-- Problem details --
Where a line holds the word "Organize", count it, then give only the total for the entries below.
### Source data
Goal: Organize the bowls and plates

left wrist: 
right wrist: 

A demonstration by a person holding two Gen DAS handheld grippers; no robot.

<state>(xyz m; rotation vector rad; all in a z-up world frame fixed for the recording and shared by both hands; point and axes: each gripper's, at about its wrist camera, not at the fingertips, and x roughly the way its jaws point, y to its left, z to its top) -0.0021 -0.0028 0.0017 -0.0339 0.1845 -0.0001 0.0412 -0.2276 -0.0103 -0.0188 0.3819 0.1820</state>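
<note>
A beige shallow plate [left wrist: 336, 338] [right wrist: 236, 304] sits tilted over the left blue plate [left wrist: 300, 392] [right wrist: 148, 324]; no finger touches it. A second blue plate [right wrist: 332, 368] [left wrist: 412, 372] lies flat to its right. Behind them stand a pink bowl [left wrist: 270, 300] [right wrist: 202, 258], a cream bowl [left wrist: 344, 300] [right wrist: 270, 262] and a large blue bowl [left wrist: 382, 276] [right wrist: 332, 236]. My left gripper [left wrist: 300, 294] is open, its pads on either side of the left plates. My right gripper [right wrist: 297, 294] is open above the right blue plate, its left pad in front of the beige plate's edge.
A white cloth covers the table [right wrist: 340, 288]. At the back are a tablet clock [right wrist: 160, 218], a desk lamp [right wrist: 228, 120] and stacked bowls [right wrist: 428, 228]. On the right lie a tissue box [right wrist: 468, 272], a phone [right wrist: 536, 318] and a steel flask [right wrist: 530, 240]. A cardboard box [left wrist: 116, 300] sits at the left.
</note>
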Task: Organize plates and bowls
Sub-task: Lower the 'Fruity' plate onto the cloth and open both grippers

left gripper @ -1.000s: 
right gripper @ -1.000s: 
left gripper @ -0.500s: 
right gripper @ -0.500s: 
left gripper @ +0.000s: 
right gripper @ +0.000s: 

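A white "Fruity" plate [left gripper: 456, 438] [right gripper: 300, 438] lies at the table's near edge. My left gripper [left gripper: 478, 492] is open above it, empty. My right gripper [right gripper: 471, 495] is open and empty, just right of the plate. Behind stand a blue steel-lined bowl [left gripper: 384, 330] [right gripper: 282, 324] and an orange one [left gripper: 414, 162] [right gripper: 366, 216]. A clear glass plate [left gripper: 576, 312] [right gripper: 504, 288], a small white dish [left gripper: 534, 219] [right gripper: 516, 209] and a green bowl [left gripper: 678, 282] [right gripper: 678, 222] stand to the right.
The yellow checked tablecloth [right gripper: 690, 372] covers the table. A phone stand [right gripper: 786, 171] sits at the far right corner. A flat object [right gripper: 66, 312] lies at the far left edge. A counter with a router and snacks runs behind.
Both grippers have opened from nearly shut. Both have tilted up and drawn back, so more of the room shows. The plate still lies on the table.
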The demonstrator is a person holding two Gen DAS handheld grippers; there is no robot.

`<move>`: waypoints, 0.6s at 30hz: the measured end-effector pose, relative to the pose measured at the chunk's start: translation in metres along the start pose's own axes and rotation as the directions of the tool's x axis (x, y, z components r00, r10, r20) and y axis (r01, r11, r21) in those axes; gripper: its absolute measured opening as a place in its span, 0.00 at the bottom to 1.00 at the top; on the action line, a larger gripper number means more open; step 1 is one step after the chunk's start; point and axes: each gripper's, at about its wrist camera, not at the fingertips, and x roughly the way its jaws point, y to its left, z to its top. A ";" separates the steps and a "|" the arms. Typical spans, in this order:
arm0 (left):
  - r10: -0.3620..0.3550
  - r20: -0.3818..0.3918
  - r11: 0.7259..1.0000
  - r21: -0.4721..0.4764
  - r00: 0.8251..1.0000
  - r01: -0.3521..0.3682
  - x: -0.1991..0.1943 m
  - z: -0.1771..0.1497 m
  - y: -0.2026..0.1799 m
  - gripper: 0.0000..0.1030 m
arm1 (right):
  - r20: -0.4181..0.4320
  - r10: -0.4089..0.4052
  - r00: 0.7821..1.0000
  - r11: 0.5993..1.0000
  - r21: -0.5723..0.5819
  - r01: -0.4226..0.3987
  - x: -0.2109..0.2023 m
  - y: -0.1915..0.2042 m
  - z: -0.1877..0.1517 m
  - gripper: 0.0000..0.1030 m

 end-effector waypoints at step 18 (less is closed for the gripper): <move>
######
-- Your response --
2